Problem requirements: From the data below, return the exact lines starting at the line containing "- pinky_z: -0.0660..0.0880" and ending at the line containing "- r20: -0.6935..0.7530", both included, and nothing else.

Stored data:
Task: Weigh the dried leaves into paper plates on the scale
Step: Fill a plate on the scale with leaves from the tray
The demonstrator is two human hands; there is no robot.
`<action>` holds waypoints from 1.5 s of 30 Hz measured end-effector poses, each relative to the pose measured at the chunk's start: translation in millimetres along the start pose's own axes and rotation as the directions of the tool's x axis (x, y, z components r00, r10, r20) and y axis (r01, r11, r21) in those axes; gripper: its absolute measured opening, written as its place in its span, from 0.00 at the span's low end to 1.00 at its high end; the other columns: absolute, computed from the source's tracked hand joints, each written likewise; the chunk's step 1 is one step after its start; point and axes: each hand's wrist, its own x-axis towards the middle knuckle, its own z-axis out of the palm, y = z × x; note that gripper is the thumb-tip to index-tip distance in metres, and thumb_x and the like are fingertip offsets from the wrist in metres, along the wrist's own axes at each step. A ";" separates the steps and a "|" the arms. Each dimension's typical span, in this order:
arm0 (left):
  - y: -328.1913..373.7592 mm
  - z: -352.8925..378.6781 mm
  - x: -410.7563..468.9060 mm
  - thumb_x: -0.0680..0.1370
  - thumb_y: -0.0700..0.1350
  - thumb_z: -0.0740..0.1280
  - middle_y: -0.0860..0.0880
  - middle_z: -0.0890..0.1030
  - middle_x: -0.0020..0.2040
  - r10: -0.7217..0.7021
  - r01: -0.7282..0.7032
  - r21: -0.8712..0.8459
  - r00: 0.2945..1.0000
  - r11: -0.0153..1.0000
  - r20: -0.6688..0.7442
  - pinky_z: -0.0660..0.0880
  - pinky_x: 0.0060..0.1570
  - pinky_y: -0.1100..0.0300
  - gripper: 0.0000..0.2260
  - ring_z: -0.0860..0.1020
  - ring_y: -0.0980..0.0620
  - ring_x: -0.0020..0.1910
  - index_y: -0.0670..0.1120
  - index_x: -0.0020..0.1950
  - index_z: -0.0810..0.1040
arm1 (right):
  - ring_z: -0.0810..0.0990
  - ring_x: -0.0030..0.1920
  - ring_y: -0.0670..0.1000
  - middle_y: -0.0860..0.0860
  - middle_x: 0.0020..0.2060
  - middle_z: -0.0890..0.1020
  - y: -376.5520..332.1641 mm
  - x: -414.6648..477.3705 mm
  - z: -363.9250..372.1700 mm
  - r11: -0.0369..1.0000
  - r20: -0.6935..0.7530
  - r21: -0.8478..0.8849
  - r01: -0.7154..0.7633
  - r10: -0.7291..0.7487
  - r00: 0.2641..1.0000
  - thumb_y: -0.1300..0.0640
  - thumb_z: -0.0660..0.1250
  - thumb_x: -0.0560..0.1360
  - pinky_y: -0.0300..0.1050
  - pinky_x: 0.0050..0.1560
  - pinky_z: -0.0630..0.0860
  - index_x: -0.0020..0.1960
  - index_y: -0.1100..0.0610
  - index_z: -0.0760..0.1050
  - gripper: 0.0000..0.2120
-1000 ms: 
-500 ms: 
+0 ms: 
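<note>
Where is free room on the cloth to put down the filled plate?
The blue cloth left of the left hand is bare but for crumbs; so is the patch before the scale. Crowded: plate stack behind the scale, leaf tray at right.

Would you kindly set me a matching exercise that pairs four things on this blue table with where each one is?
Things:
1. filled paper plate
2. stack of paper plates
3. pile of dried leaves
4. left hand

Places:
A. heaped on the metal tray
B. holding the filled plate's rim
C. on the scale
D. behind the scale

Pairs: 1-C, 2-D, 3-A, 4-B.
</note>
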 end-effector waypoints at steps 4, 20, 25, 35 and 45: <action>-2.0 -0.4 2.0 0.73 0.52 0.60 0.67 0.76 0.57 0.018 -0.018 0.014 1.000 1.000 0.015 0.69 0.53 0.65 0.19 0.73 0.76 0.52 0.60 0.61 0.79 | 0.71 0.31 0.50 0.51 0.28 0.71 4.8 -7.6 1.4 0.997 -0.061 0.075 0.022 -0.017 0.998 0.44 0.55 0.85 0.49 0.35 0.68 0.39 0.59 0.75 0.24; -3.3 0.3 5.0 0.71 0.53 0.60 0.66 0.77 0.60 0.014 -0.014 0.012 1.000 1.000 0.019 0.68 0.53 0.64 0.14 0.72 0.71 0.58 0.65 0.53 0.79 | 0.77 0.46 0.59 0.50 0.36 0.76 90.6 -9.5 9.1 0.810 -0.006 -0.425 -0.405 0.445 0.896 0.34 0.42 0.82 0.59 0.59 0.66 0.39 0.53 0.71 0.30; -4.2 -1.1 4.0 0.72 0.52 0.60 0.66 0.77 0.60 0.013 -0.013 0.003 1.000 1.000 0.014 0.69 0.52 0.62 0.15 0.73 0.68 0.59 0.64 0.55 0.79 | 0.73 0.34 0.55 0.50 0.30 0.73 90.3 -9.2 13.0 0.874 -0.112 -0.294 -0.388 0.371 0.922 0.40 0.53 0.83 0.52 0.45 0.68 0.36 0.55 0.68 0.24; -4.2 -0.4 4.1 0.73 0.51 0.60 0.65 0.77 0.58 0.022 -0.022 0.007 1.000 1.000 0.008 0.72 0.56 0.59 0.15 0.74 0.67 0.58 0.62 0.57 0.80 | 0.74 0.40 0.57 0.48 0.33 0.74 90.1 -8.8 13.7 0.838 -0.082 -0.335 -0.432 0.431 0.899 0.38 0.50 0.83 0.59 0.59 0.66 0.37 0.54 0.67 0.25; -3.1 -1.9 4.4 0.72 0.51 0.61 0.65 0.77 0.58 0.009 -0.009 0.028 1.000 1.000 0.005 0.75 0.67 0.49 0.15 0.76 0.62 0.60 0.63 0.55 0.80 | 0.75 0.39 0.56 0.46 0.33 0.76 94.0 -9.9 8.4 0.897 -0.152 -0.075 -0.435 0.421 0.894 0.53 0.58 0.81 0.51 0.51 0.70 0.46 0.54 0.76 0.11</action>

Response to this task:
  - pinky_z: -0.0660..0.0880
  - pinky_x: 0.0060..0.1570
  - pinky_y: -0.1100..0.0300
  - gripper: 0.0000..0.2260
  - ring_z: -0.0860..0.1020
  - ring_y: -0.0980..0.0620
  - ring_x: -0.0020..0.1910
  - index_y: -0.0670..0.1120
  - index_x: -0.0020..0.1950
  - index_z: -0.0810..0.1040
arm1 (right):
  - ring_z: -0.0810..0.0990
  - ring_x: -0.0030..0.1920
  - ring_y: -0.0670..0.1000
  - middle_y: -0.0860..0.0860
  - middle_x: 0.0020..0.2060
  - middle_z: -0.0890..0.1020
  - y: -376.5520..332.1641 mm
  - x: -414.6648..477.3705 mm
  - z: -363.9250..372.1700 mm
  - r11: -0.0369..1.0000
  - r20: -0.6935..0.7530

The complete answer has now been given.